In the material below, find all lines with the string "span" and copy them.
──────
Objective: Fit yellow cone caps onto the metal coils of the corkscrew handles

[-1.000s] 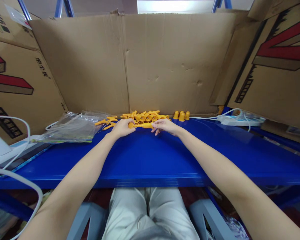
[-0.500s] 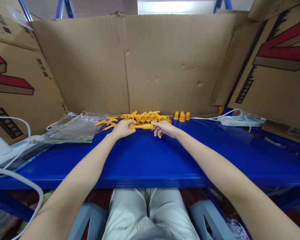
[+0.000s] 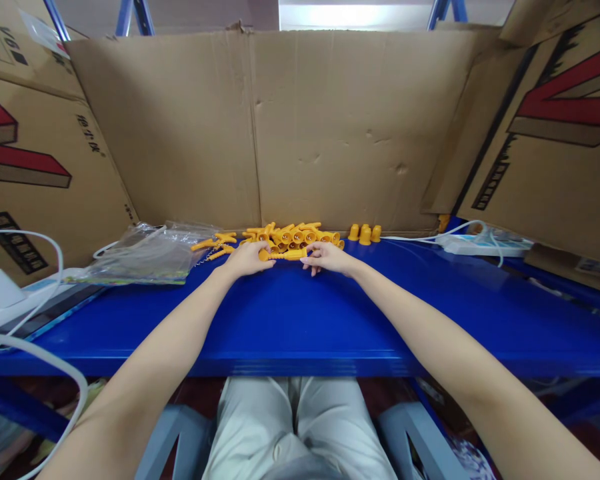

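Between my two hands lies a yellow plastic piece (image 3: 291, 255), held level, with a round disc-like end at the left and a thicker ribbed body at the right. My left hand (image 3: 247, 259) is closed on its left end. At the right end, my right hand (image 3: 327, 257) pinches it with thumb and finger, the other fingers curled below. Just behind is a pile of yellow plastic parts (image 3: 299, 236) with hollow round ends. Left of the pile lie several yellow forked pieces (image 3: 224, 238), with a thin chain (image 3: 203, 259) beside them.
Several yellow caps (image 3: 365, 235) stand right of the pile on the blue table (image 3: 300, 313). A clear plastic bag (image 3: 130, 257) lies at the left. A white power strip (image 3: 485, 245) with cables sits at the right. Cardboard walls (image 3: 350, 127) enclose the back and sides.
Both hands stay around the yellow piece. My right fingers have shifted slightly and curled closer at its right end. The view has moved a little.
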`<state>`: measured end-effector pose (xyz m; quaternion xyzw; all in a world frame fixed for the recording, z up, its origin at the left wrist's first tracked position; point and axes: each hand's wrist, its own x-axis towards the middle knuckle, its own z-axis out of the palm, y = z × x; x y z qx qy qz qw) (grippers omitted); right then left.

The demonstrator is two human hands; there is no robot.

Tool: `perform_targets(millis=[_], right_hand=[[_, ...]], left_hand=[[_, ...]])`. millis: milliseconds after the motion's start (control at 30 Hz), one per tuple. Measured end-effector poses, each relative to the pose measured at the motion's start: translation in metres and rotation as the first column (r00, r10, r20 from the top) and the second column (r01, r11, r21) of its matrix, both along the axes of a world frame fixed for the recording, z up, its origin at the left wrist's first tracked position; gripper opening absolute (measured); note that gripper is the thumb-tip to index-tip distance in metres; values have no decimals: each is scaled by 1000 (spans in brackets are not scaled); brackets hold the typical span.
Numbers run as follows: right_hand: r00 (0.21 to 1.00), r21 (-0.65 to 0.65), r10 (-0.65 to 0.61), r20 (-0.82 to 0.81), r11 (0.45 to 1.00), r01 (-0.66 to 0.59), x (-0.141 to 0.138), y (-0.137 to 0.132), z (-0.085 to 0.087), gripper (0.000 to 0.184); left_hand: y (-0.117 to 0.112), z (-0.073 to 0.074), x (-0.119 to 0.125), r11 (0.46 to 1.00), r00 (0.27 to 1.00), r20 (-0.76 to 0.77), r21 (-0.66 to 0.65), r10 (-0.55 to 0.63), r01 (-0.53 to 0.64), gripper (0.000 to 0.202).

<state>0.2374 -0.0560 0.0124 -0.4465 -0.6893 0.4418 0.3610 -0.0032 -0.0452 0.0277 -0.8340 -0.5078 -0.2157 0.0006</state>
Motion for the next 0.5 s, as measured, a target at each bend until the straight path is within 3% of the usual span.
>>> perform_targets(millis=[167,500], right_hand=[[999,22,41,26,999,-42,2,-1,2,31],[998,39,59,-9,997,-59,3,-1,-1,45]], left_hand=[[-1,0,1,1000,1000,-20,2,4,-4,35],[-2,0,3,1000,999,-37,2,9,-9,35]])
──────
▶ **Task answer**:
Tool: `perform_targets(millis=[_], right_hand=[[_, ...]], left_hand=[[_, ...]])`. millis: milliseconds after the motion's start (control at 30 Hz), one per tuple. Measured end-effector poses, each relative to the pose measured at the motion's start: translation in metres and rotation as the first column (r00, r10, r20 from the top) and the second column (r01, r11, r21) of its matrix, both along the axes of a world frame fixed for the recording, z up, its origin at the left wrist's first tracked position; gripper opening absolute (measured); note that gripper is the thumb-tip to index-tip distance in metres; values have no decimals: each is scaled by 1000 (spans in brackets are not scaled); brackets hold the typical span.
Motion for the next 0.5 s, as measured, a target at each bend until the straight path is within 3% of the usual span.

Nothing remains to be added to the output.